How would you describe the style of your work?
I think of my work as a blend of opposites – modern and nostalgic, cheerful and melancholy – that is expressed by using digital along with more traditional, low-tech media. I try not to feel defined by a particular style because I want to be free to take my work where ever I want it to go. It’s difficult to be objective about the style of your own work when you’re so close to it. Hearing about what other people see in it is far more interesting!
What is your background and what made you follow a creative path?
I didn’t jump straight into a career as an artist, I started off as a public servant, but was always painting and drawing in my spare time and sold some of my work here and there. I finally resigned and headed to art school, where I majored in Digital Imaging and Printmaking, but it wasn’t really for me, so I eventually left; I’m mainly self-taught. I always wanted to make a living as an artist, but wasn’t quite sure how to achieve it in practical terms. Thankfully, the internet has made a career as an independent artist a lot more accessible. When I’m making things, I feel totally contented and at one with the world – no other occupation has given me that sense of fulfillment.
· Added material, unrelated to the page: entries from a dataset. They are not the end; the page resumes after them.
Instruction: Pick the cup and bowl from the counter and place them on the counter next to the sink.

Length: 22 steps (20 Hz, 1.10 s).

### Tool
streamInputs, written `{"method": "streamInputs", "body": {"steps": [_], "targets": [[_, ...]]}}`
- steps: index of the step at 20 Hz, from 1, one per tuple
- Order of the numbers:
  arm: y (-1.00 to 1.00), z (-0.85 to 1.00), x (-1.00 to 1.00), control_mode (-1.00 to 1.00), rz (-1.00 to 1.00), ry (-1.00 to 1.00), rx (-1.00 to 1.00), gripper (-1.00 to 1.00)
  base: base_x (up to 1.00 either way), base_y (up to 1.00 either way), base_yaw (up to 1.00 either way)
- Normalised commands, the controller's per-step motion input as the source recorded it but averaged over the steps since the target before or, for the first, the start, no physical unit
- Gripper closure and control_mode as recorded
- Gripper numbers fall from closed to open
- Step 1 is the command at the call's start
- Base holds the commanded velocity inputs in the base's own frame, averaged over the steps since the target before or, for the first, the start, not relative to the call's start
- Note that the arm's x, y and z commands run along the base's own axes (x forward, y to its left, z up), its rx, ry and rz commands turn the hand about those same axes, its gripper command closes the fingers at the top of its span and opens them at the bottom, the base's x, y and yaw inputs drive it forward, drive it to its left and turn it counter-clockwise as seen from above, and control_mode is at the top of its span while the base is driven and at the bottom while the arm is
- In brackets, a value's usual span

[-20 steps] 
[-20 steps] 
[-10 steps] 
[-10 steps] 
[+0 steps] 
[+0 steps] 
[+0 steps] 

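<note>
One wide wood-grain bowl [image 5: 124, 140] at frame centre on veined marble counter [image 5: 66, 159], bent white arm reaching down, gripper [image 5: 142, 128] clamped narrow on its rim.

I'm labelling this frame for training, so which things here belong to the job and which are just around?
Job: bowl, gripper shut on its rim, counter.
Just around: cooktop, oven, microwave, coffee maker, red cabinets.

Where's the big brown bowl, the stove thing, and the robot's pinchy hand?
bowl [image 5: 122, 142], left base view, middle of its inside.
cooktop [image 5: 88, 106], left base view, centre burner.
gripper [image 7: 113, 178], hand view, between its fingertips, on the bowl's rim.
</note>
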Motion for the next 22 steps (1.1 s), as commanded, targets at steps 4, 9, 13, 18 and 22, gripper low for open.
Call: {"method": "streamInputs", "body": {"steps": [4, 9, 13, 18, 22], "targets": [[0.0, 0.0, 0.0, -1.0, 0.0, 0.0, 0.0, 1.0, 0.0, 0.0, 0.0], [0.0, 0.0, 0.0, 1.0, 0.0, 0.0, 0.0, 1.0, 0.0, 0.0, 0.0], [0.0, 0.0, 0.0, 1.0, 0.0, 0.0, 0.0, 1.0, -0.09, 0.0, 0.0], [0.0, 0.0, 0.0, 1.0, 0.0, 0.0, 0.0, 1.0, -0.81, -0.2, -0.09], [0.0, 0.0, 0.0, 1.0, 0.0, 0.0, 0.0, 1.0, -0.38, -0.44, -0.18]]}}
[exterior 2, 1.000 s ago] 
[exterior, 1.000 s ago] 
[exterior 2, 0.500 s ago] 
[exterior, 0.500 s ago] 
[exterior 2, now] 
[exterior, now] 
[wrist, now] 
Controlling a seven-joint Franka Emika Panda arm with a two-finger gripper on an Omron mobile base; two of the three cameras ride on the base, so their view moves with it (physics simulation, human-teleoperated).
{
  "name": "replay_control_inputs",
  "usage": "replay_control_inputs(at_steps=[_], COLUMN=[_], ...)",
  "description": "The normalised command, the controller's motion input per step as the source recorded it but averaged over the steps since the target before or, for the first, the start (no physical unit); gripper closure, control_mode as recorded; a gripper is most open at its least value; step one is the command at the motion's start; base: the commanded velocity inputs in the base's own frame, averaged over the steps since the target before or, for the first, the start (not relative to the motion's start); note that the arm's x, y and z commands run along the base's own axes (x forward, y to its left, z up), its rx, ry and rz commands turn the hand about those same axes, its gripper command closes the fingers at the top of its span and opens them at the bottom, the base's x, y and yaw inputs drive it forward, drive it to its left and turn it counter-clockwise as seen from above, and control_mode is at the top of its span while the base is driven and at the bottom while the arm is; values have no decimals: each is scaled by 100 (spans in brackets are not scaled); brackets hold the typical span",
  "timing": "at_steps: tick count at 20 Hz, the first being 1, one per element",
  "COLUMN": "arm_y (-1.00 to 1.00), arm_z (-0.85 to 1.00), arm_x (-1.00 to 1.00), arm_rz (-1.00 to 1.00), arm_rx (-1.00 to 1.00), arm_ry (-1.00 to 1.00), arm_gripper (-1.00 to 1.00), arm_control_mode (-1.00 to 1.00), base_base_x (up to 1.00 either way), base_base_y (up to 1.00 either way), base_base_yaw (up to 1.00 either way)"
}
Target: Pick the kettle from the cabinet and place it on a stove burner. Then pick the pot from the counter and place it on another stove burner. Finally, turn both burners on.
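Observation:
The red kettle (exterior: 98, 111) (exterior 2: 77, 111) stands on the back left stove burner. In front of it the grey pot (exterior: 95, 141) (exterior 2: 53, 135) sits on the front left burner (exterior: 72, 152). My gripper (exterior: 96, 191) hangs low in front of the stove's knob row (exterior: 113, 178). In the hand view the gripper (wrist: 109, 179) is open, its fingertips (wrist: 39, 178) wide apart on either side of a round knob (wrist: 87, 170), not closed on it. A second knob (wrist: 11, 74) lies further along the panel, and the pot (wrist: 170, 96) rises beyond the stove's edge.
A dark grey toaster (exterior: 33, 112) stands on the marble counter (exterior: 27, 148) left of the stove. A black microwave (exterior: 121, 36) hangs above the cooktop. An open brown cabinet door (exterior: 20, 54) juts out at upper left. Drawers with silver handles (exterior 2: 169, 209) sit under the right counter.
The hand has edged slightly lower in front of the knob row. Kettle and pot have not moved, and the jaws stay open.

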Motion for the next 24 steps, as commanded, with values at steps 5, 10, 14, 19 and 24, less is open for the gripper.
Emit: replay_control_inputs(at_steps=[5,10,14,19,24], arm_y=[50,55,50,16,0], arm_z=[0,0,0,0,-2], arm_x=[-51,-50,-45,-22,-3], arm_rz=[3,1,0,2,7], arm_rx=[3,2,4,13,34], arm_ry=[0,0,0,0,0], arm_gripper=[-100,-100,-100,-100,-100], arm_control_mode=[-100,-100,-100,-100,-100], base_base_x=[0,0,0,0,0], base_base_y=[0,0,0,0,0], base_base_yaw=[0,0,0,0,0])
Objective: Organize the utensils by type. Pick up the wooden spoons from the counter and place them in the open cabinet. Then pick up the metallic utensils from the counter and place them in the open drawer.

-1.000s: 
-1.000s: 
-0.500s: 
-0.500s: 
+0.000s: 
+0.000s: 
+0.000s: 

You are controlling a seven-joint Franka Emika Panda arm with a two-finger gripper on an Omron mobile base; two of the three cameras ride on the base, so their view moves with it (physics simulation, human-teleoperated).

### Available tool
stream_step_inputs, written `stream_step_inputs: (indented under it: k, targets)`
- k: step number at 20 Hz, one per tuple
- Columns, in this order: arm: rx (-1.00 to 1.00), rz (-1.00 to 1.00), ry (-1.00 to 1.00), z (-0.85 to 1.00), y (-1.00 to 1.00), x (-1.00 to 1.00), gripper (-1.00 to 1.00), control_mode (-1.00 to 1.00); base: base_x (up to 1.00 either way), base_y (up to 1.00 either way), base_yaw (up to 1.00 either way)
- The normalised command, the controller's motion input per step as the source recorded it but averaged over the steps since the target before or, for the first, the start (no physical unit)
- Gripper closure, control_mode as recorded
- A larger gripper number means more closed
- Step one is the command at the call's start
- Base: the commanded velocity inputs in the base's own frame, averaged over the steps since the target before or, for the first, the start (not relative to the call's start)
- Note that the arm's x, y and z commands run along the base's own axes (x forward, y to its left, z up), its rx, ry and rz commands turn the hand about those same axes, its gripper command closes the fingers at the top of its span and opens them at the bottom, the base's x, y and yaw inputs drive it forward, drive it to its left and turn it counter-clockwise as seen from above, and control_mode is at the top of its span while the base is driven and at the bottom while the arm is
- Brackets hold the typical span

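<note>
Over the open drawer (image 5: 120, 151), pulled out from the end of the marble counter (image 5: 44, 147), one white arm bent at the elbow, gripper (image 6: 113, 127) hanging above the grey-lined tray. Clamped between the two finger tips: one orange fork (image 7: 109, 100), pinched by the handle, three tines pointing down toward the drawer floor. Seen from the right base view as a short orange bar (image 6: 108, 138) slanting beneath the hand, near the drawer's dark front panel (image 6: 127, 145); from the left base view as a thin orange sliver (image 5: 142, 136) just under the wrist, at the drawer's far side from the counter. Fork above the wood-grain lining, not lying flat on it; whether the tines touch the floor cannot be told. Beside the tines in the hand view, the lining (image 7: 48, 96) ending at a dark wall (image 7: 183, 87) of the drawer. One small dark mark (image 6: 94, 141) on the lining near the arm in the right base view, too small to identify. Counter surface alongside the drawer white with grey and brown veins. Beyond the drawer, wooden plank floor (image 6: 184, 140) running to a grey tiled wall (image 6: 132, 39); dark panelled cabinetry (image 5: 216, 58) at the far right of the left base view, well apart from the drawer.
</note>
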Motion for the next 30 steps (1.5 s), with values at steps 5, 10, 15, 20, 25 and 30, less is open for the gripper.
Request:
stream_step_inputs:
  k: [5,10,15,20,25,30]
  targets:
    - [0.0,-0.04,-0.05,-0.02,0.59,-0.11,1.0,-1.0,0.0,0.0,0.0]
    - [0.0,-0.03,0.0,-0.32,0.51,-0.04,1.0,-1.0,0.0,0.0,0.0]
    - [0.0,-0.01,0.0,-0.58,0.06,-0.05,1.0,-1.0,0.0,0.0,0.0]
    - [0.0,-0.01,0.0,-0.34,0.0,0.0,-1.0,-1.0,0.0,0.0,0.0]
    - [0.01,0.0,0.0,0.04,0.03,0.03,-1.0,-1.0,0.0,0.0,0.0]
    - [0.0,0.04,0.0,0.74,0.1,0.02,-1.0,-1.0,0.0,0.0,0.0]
It isn’t the easiest or most lucrative career choice, but it sure is fun!
What are your favourite materials to work with?
Everything starts with pencil and paper. Then there’s Photoshop, Illustrator, Gocco, acrylic ink, dip pens, brushes, super-fine markers, vintage paper, scissors, a nice sharp blade and a metal ruler. Plus a hot cup of tea and some jazz on the radio.
How has your creative style developed and what is your working process?
After leaving art college, I focused on working almost exclusively with Photoshop and Illustrator for about five years. I found that incredibly liberating because there’s so much scope for experimentation. I started to introduce natural textures and traditional media into my digital work as a way of adding depth and a more organic feel, and then found my way back to printmaking and collage. There’s not much that I do now that’s purely digital or traditional, part of my process is to move back and forth between the two. For example, I might start with a pencil sketch, digitally “ink” it, print it by hand with one of my Goccos (I have four of them!), which then becomes part of a collage, that uses vintage ephemera hand-cut into a pattern I designed in Illustrator, that I then finish with some paint or ink. I also make my own polymer stamps, and occasionally tea-stain, hand-colour or distress my prints and collages. I just like to mix it all up to create depth and texture, and blur the lines between old and new.
What inspires your work, and where do you look for inspiration?
I still love the things that inspired me when I was a kid, such as mid-20th century children’s book illustration, comics, and vintage Chinese and Japanese packaging design. I love the cheap, pulpy paper old comics were printed on – the way the ink bleeds into it – the limited colour palettes, halftones and off-registration. That’s one of the reasons why I love Goccoing so much, it has the same kind of low-tech imperfection. I love vintage advertising and have an enormous collection of magazines from the early 20th century through to about 1960. Most of all, I think the best inspiration comes from the process of just doing the work and making mistakes. Some really good things have come from messing up royally. Inspiration is everywhere, so carrying a camera and notebook with you is essential!
What do you love most about being an artist, and what are some challenges?
What’s not to love about making a living drawing pictures? I get to make things every day! I love the independence and freedom; I can work to my own schedule, and often get to set my own projects, so there’s lots of variety. The downside is that it’s a solitary existence, working from home; I miss the social aspect of working in a big, bustling environment. I hope to do more shows and markets in future, meanwhile, it would be great to have some social interaction with other artists locally, but Adelaide is a little small and cliquey, and I’m rather shy when it comes to my work. But I do get to interact via my blog, as well as dealing with customers and clients one on one. People are very generous with their time, taking the trouble to send me lovely emails too – I find that kind of feedback and interaction invaluable.
What has been your favourite project/collaboration to work on?
My favourite project is usually the one I’m working on at the moment! An ongoing project has been setting up an online shop of my own. The shop design itself is finished, and I’m currently making things to put in it. I’m launching a range of jewellery and textiles, which is something new for me. I love designing on a small scale, so jewellery is a perfect fit, and it’s always exciting to find a new form or surface to print on. I have some new Gocco prints and collages I’m working on too. I can’t wait to launch!
Any advice for illustrators starting out?
My advice is to stay true to your vision. There’s nothing wrong with being influenced by the things you see around you, in fact it’s inevitable, but it’s important to find that balance between market trends and your own unique language. Also, if you’re working from home, make sure to schedule regular breaks. That might seem like really obvious advice, but it can be difficult tearing yourself away when you’re in “the zone”, but ultimately, you’ll be much more productive if you do!